INSTRUCTIONS FOR THE TASK
In the data below, which lines hold the word "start"? Copy them.

SOURCE MATERIAL
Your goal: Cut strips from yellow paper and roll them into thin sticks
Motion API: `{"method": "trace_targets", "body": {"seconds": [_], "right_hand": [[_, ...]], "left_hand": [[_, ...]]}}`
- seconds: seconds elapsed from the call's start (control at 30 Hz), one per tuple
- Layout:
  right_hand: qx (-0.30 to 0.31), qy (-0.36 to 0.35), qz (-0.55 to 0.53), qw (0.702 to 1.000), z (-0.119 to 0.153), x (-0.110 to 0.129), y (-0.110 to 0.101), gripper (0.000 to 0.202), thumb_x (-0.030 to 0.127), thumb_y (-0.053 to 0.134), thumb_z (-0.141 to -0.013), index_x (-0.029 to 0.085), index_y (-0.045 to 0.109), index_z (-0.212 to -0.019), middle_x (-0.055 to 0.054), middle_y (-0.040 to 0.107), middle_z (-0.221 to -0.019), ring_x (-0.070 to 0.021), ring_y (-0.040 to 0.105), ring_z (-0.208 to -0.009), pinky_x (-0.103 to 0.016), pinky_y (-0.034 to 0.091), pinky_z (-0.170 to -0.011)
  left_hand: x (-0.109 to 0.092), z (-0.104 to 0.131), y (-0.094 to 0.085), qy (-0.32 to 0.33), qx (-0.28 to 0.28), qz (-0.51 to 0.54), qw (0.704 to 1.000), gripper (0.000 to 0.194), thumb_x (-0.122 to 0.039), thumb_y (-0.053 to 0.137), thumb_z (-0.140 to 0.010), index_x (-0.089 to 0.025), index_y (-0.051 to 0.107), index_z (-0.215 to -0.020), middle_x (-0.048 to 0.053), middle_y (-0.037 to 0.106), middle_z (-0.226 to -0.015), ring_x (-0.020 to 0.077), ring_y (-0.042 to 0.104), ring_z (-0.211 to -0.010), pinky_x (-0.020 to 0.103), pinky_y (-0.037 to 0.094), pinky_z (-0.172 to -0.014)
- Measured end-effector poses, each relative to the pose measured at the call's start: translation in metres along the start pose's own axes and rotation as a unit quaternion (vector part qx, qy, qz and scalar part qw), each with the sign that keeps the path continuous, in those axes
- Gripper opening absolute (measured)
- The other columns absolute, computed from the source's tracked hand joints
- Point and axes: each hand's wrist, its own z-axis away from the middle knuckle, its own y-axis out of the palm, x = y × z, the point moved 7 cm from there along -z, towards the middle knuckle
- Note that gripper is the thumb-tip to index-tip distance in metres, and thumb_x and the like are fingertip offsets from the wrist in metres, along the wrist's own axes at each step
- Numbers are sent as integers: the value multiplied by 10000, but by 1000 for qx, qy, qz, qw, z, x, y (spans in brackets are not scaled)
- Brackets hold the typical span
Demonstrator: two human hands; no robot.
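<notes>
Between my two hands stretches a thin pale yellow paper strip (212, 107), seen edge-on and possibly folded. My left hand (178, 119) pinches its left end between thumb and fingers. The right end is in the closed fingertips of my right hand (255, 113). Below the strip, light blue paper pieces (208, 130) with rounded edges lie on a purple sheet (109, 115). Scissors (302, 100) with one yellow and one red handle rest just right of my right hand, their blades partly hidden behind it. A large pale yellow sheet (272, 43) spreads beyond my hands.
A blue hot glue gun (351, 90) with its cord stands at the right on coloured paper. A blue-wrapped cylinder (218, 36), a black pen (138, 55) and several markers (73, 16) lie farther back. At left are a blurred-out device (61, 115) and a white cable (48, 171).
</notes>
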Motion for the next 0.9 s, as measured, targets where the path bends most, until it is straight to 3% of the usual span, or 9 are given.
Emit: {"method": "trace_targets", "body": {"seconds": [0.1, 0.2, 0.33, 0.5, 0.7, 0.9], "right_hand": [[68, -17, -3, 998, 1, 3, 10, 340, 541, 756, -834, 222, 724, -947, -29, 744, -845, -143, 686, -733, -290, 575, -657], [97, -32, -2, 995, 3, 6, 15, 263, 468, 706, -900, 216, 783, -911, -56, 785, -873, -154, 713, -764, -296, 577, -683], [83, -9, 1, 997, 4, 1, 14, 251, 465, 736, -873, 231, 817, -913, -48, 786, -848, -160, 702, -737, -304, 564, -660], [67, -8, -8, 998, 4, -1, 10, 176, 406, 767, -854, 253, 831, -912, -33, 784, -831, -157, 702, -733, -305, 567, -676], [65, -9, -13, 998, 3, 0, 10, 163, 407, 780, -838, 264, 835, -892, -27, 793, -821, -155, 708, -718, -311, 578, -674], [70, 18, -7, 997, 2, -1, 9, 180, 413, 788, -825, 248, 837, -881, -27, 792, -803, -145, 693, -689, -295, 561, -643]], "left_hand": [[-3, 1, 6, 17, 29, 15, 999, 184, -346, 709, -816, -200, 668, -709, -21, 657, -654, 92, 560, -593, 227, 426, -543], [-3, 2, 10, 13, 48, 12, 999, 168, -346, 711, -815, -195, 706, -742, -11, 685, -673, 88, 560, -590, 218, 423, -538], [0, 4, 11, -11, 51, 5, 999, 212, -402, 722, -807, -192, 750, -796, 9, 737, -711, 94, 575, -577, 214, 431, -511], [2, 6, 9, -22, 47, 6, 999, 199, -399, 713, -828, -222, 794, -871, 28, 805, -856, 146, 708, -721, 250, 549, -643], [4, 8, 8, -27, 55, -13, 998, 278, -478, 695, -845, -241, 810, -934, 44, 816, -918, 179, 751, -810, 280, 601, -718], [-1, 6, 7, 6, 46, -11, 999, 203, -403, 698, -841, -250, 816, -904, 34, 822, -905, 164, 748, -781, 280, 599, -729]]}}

YOUR RESPONSE
- seconds: seconds elapsed from the call's start (control at 30 Hz), one per tuple
- Measured end-effector poses, each relative to the pose measured at the call's start: translation in metres along the start pose's own axes and rotation as a unit quaternion (vector part qx, qy, qz and scalar part qw), each with the sign that keeps the path continuous, in those axes

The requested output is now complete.